Meffreth, the subject of this notice, was a preacher of great popularity in the fifteenth century; his sermons display great power of a certain order. He was undoubtedly an accomplished theologian, a good scholar, and a man of diversified reading; he could speak with force, and describe with considerable graphic power,—but for all this, in his two hundred and twenty-five sermons there is not one in which the unction necessary for the conversion of souls is to be discovered. It is quite impossible to read these sermons without feeling that the preacher’s great object has been the exhibition of his own ingenuity and learning, not the saving of the souls of his hearers.
Of the man himself but little is known, and that little we gain from his own title-page. From it we ascertain that he was a German priest of Meissen, and that he flourished about 1443.
His only work is the Hortulus Reginæ, seu Sermones Dominicales et de Sanctis, per totum annum, in Partes Æstivalem et Hyemalem distributos.
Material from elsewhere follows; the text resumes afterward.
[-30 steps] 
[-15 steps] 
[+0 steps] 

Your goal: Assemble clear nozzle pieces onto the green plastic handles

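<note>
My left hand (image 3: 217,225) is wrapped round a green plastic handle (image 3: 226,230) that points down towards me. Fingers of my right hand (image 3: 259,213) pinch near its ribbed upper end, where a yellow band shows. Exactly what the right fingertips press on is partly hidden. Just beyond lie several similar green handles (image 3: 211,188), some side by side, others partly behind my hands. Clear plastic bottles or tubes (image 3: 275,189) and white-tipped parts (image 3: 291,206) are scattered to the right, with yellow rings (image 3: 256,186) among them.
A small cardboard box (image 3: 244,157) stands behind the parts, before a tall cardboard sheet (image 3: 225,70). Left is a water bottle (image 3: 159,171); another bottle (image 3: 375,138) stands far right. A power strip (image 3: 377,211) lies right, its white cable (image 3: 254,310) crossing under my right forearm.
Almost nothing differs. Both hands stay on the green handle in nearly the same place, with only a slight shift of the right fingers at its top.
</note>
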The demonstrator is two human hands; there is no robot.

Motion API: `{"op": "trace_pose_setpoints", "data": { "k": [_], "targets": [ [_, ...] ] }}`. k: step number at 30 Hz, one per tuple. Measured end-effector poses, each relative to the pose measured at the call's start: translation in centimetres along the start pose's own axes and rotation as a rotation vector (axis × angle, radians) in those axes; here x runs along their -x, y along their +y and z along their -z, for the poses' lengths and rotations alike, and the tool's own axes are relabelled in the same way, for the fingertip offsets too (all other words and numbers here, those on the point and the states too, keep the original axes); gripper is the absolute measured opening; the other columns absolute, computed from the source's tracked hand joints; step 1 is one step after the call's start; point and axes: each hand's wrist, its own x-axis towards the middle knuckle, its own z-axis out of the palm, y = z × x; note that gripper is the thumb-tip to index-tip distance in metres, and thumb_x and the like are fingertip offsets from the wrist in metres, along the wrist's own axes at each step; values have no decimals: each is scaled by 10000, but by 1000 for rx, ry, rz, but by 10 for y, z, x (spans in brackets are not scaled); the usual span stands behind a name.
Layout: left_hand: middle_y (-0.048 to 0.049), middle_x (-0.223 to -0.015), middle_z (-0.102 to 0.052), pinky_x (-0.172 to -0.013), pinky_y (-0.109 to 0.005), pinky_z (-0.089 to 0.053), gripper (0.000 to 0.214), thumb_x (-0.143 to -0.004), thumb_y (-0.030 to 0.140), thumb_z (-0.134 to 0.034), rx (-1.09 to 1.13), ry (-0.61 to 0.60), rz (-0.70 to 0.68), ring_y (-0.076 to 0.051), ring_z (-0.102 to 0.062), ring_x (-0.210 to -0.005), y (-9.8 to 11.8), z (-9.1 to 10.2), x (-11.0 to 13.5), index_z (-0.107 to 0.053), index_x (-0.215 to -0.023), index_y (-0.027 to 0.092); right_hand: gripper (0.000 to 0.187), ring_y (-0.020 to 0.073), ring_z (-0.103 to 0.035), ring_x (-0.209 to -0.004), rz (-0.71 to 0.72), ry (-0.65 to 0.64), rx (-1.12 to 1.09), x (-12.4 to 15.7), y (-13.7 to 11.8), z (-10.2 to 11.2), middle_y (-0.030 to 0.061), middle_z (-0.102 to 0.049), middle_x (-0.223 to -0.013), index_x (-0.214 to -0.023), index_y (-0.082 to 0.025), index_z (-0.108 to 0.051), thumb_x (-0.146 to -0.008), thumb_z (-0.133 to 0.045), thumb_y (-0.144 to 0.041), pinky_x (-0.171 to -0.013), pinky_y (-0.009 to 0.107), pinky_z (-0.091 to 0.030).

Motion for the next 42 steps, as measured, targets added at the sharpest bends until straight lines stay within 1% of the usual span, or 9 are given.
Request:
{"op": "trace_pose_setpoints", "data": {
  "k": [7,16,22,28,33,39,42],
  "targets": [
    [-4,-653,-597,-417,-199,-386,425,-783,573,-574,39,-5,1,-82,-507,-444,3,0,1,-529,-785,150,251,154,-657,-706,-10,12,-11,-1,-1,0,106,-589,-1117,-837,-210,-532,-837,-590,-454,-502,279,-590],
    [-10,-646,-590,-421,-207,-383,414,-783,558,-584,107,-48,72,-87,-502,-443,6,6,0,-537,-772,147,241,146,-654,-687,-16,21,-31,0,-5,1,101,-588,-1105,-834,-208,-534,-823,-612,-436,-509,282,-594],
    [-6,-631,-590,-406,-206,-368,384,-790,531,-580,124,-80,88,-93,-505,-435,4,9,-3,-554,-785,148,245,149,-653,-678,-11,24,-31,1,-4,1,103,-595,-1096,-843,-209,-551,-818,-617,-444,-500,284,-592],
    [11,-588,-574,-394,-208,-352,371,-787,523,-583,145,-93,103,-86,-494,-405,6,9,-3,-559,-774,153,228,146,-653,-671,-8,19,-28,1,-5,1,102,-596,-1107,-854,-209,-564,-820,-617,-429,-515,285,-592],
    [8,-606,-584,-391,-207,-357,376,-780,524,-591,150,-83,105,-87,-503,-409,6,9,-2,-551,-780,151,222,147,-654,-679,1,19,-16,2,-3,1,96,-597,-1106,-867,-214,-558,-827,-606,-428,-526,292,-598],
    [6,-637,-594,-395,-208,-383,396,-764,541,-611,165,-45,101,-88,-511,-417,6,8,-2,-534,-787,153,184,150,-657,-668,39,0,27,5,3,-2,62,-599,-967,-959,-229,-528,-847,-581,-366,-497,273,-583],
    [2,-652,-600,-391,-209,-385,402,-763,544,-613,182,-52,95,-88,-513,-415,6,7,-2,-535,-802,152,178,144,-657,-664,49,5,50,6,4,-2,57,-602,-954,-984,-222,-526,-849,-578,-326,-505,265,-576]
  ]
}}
Proderunt Norimbergæ, 1487, fol.; Basileæ, 1488, 2 vols. fol.; Coloniæ, 1645, 4to.; the same sermons, Pars Hiemalis; sine loco et anno, folio.
Sermones de Præcipuis Sanctorum Festivitatibus; Monachii, 1614, 4to.; Coloniæ, 1625, 4to.
Meffreth having stated boldly, in his Sermons on the Conception of the Blessed Virgin, that she was born with the taint of original sin, his editors were put to some trouble in order to get a licence to publish; in the first edition there is an explanatory note by the publisher, in the second, a long preface by Fr. Joannes de Lapide, a Carthusian and Doctor of the University of Paris, refuting the opinion of Meffreth on this head, and stigmatizing it as heresy, not, however, on Scriptural and Patristic authority, but on the ground of the judgment of Sixtus IV., the decision of the University of Paris, and the decree of the Council of Basle.
The edition of 1625 contains another “Præmonitio ad lectorem, in tres sequentes sermones de gloriosæ Virginis Mariæ conceptione,” which, after giving an account of the indulgence decreed by Sixtus IV. to all those who should keep the octave of the feast of the Conception, concludes with these words: “Sixtus Popa IV. constituit, ut nec affirmantes, nec negantes Beatam Virginem sine originali peccato conceptam fuisse, hæreseos, vel peccati mortalis damnarentur, idque Concil. Trident. sess. 5 de peccato originali et Pius V. in quadam sua constitutione confirmarunt: ceterum doctrina dicentium, B. Virginem cum peccato originali fuisse conceptam, pietati ædificationique populi minus videtur profutura. Quare quæ per tres sequentes sermones a Meffreth in hanc sententiam dicuntur, non sunt pro concione rudibus proponenda, sed Doctorum disputationi relinquenda: præsertim cum ex iis quædam admodum incerta et falso quam vero propriora sunt.”
Notwithstanding that a soupçon of heresy might be supposed to attach to Meffreth by vehement adherents of the dogma of the Immaculate Conception, the man is quite extravagant enough in his teaching about Our Lady to satisfy on all other points the most zealous Mariolater. For instance, with him, Mary is the garden of all delights (De Sanctis 3), by her name devils are put to flight (48), no one can be saved without her assistance (87 and 95), and she was conceived without earthly father (17). If Meffreth could swallow so many camels, he need not have strained at a solitary gnat. The sermons of Meffreth occupy 1412 pages of small, close print, in double columns, in the edition of Anthony Hierat, 1625; and they are furnished with three indices, one to each of the parts.
They are quite incapable of being reproduced in a modern pulpit, but they are nevertheless valuable, and worth the few shillings which they cost, for Meffreth was a man well versed in the mystical signification of Scripture, and he has carefully gathered together a vast amount of serviceable material, though he has been unable to build it together, with the wood, hay, stubble, which he has added, into a homogeneous mass.
His sermons open with a fact (?) from natural history, to which he gives an allegorical interpretation. This serves as an introduction. The body of the discourse is separated into two or three parts, and each part contains several heads; each head is again broken into divisions, and each division is subdivided. The sermons vary in length; those for Saints’ days are short, but the rest are of intolerable length. They are enlivened with anecdotes, sometimes good, generally pointless, occasionally absurd.